Warum Belletristik bei Veränderungsprozessen hilft
Bei Blattwenden stellen wir regelmäßig Bücher vor: Ratgeber, Kinderbücher und Romane. Dass wir Ratgeber vorstellen, leuchtet vermutlich den Meisten ein: Sie sind Hilfestellungen in Buchform, vermitteln nützliches Wissen, geben wertvolle Impulse. Kinderbücher hingegen sind „Türöffner“, um mit den Kleinen über Trauer, Tod und Suizid ins Gespräch zu kommen. Aber warum bitteschön auch Romane?
Von Nicole Sturm
Zum einen sind wir beiden Nicoles „Büchertanten“: Das Lesen (und Schreiben) von Büchern gehört einfach zu unserem Leben dazu. Vor allem aber haben wir die Erfahrung gemacht, dass Lesen richtig guttun kann!
Man kann in Geschichten versinken, sich mit den handelnden Personen identifizieren, sich in ihre jeweilige Lage hineinversetzen. In Gedanken spielt man die Situationen durch, fühlt mit ihnen. Und während man das tut, kommt man ganz nebenbei auch mit sich selbst in Kontakt: mit den eigenen Wünschen, Hoffnungen, Bedürfnissen und Gefühlen.
Beim Lesen erlaubt man sich Gedankenexperimente, die man sich im realen Leben sofort verbieten würde. Man wagt Perspektivwechsel – weil es ja nur eine Geschichte ist. Und doch erweitern diese Gedankenexperimente und Perspektivwechsel unseren Aktionsradius:
Plötzlich sind ganz andere Dinge denkbar. Und wenn sie denkbar sind, sind sie vielleicht ja sogar erlebbar. Denn was wir in Gedanken beim Lesen schon einmal vollkommen unverbindlich durchgespielt haben, das ist womöglich auch im realen Leben gar nicht so abwegig, wie bislang vermutet.
So kann es passieren, dass wir Nora Seeds Geschichte in „Die Mitternachtsbibliothek“ verfolgen, von ihren Erlebnissen lesen und und mit einem Mal mit Fragen rund um unser eigenes Leben konfrontiert sehen: Was sind die Dinge, die ich bereue? Gibt es wirklich den einen richtigen Weg im Leben, der alleine glücklich macht? In „Marianengraben“ können wir Paula auf ihrem wilden Roadtrip begleiten. Womöglich begegnen wir dabei der Frage, wie tief wir selbst im Trauerloch drinstecken oder wovor wir möglicherweise weglaufen.
In Romanen begegnen uns Menschen, Situationen, Fragen und Gefühle. Lesend dürfen wir diese (fiktiven) Charaktere auf ihrem Weg begleiten, ihren Gedankengängen folgen, ihnen beim Fehler machen zusehen – aber ebenso beim Aufstehen.

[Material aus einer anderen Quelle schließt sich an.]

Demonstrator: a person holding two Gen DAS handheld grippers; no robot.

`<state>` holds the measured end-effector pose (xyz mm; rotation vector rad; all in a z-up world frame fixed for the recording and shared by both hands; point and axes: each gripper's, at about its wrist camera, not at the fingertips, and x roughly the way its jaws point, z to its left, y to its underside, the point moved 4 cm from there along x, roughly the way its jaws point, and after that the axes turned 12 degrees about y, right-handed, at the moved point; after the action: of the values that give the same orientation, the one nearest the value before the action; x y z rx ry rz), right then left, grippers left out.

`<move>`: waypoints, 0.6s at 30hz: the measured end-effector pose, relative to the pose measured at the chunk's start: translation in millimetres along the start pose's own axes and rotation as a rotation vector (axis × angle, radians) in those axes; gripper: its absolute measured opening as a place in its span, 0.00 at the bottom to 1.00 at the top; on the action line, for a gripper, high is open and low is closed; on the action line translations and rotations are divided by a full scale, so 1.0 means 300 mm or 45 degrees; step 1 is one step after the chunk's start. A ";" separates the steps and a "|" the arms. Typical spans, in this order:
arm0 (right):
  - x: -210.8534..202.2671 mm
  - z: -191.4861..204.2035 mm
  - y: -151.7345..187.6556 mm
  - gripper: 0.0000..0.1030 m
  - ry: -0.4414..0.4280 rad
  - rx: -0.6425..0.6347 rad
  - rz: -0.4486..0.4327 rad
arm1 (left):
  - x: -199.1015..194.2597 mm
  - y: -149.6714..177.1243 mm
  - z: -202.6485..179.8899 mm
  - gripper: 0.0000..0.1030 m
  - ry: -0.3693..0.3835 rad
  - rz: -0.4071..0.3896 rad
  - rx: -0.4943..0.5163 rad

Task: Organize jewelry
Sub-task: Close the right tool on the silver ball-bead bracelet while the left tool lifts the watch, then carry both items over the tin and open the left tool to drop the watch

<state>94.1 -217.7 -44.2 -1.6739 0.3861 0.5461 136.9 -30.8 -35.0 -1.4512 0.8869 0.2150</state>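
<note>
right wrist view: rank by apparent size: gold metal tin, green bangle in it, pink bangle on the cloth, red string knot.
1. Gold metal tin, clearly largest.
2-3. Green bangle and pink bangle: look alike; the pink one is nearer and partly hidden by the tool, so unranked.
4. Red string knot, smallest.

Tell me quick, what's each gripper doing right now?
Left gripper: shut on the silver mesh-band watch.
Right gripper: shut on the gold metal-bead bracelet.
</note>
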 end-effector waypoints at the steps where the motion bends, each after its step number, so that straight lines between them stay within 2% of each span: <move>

Lesend dürfen wir uns, wenn wir wollen, fragen, wie wir selbst mit solch einer Situation umgegangen wären. Gut möglich, dass wir uns hier oder da wiedererkennen. Und wenn es gutgeht, dann können wir neue Gedanken für unser eigenes Leben mitnehmen.
Romane können einfach Bücher sein: Geschichten, in die man für ein paar unterhaltsame Stunden abtaucht. Die uns in düsteren Stunden wohltuend ablenken. Sie können aber genauso gut Türöffner sein in neue Welten.
Deshalb stellen wir bei Blattwenden Romane: Weil wir uns wünschen, dass sie euch genauso guttun wie uns!